BRIEF:
Copy the complete listing word for word, but do not carry over any images.

===

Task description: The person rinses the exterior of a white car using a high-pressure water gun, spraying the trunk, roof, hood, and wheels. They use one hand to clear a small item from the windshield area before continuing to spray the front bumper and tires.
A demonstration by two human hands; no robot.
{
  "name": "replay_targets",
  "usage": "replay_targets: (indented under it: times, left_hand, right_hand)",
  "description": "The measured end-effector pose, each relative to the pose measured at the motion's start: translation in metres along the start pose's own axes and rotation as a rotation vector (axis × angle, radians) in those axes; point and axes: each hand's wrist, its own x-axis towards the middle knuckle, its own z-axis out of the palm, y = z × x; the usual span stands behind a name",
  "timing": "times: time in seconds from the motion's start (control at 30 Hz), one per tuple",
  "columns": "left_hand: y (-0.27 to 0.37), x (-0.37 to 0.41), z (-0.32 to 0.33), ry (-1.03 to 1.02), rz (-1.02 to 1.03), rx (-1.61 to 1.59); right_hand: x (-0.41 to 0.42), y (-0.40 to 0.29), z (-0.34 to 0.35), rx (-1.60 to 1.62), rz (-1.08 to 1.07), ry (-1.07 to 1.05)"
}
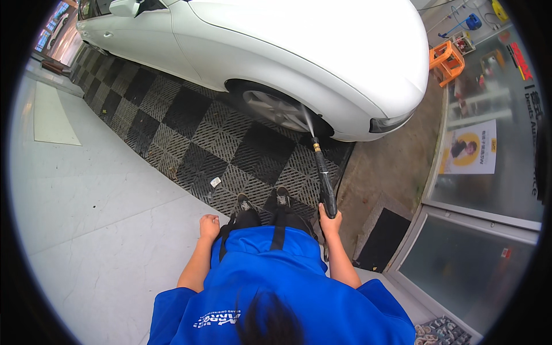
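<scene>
My right hand [330, 220] grips the handle of a black pressure-washer spray gun [324, 177] with a brass fitting near its tip. A jet of water [308, 119] leaves the nozzle and strikes the edge of the front wheel [276, 108]. That wheel has a silver spoked rim and belongs to a white car [302, 51] standing across the view. Down at my left side hangs my left hand [209, 226], holding nothing visible, its fingers loosely curled. Below the gun's handle, the hose is mostly hidden beside my body.
Black and grey slotted floor tiles [194, 129] lie under the car. A white panelled wall [108, 207] runs along the left. At right are a glass door [470, 258], a dark doormat [384, 239] and an orange plastic stool [448, 62]. A small white scrap [215, 182] lies near my feet.
</scene>
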Motion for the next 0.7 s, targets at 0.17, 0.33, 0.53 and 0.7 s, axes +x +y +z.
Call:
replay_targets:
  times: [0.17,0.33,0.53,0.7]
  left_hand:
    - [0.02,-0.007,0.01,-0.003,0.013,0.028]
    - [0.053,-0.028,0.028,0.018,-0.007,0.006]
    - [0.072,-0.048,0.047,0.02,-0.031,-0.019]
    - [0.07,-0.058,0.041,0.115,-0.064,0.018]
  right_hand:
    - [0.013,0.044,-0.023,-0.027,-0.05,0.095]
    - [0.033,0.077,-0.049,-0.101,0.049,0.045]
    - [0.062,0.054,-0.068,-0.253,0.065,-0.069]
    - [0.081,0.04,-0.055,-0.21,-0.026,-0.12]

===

FINAL ANSWER:
Task description: The person rinses the exterior of a white car using a high-pressure water gun, spraying the trunk, roof, hood, and wheels. They use one hand to clear a small item from the windshield area before continuing to spray the front bumper and tires.
A demonstration by two human hands; no robot.
{
  "name": "replay_targets",
  "usage": "replay_targets: (indented under it: times, left_hand, right_hand)",
  "description": "The measured end-effector pose, each relative to the pose measured at the motion's start: translation in metres along the start pose's own axes and rotation as a rotation vector (axis × angle, radians) in those axes; point and axes: each hand's wrist, its own x-axis towards the middle knuckle, its own z-axis out of the palm, y = z × x; the usual span stands behind a name",
  "timing": "times: time in seconds from the motion's start (control at 30 Hz), one per tuple",
  "columns": "left_hand: y (-0.27 to 0.37), x (-0.37 to 0.41), z (-0.32 to 0.33), ry (-1.03 to 1.02), rz (-1.02 to 1.03), rx (-1.61 to 1.59); right_hand: x (-0.41 to 0.42), y (-0.40 to 0.29), z (-0.34 to 0.35), rx (-1.60 to 1.62), rz (-1.08 to 1.07), ry (-1.07 to 1.05)"
}
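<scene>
My right hand [330, 220] grips the handle of a black pressure-washer spray gun [324, 177] with a brass fitting near its tip. A jet of water [308, 119] leaves the nozzle and strikes the edge of the front wheel [276, 108]. That wheel has a silver spoked rim and belongs to a white car [302, 51] standing across the view. Down at my left side hangs my left hand [209, 226], holding nothing visible, its fingers loosely curled. Below the gun's handle, the hose is mostly hidden beside my body.
Black and grey slotted floor tiles [194, 129] lie under the car. A white panelled wall [108, 207] runs along the left. At right are a glass door [470, 258], a dark doormat [384, 239] and an orange plastic stool [448, 62]. A small white scrap [215, 182] lies near my feet.
</scene>
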Motion for the next 0.7 s, targets at 0.17, 0.33, 0.53 and 0.7 s, axes +x +y +z.
Call:
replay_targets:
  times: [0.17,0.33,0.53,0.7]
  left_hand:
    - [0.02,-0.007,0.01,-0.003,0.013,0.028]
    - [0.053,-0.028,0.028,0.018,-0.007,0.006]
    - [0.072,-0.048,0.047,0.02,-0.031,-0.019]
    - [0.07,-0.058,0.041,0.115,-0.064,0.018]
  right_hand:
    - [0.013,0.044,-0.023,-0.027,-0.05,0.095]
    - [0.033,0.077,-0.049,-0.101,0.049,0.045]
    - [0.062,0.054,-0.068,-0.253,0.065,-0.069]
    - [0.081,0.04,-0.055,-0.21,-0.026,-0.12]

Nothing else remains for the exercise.